**What the exercise asks**
Since the copy must hold text only, transcribe the data below exactly and omit the images.

**Source data**
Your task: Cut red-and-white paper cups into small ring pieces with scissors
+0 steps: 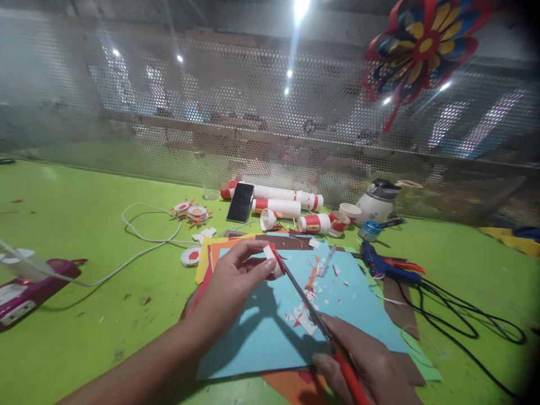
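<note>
My left hand point(238, 278) pinches a small red and white piece of paper cup point(275, 262) between thumb and fingers, above a light blue sheet point(253, 337). Held in my right hand point(367, 354) is a pair of scissors point(310, 306) with red handles, partly hidden by the fingers. The blade tips reach the red edge of the piece; whether the blades are parted is hard to tell. Below, red and white paper scraps point(304, 318) lie scattered on the sheet, near an orange-red strip point(312, 275).
Paper cups point(314, 224), stacked cup tubes point(276, 208) and a phone point(240, 202) lie at the back. A blue glue gun point(382, 264) with a black cable rests right, near a bottle point(377, 199). White cable runs left to a purple power strip point(37, 292). Perforated metal point(274, 118) stands behind.
</note>
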A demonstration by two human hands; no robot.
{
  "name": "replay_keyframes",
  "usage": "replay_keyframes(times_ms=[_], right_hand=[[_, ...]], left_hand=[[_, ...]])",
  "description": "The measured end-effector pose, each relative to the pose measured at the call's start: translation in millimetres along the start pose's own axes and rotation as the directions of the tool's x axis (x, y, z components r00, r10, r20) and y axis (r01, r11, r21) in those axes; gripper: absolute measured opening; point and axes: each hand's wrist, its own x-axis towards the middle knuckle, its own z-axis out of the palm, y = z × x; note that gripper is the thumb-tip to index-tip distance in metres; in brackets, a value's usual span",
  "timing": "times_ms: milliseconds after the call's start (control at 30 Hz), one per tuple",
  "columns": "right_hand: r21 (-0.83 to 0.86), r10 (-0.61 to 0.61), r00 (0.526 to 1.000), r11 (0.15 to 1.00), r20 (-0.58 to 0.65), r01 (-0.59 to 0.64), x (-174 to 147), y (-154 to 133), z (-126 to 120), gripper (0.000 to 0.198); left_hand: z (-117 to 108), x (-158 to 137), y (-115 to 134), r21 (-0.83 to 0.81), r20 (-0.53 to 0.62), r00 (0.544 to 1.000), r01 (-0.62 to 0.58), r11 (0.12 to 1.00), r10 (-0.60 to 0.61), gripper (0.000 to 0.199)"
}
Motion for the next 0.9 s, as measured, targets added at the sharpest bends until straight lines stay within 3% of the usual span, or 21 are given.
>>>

**Response**
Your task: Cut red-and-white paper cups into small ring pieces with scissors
+0 steps: 
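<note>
My left hand point(238, 278) pinches a small red and white piece of paper cup point(275, 262) between thumb and fingers, above a light blue sheet point(253, 337). Held in my right hand point(367, 354) is a pair of scissors point(310, 306) with red handles, partly hidden by the fingers. The blade tips reach the red edge of the piece; whether the blades are parted is hard to tell. Below, red and white paper scraps point(304, 318) lie scattered on the sheet, near an orange-red strip point(312, 275).
Paper cups point(314, 224), stacked cup tubes point(276, 208) and a phone point(240, 202) lie at the back. A blue glue gun point(382, 264) with a black cable rests right, near a bottle point(377, 199). White cable runs left to a purple power strip point(37, 292). Perforated metal point(274, 118) stands behind.
</note>
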A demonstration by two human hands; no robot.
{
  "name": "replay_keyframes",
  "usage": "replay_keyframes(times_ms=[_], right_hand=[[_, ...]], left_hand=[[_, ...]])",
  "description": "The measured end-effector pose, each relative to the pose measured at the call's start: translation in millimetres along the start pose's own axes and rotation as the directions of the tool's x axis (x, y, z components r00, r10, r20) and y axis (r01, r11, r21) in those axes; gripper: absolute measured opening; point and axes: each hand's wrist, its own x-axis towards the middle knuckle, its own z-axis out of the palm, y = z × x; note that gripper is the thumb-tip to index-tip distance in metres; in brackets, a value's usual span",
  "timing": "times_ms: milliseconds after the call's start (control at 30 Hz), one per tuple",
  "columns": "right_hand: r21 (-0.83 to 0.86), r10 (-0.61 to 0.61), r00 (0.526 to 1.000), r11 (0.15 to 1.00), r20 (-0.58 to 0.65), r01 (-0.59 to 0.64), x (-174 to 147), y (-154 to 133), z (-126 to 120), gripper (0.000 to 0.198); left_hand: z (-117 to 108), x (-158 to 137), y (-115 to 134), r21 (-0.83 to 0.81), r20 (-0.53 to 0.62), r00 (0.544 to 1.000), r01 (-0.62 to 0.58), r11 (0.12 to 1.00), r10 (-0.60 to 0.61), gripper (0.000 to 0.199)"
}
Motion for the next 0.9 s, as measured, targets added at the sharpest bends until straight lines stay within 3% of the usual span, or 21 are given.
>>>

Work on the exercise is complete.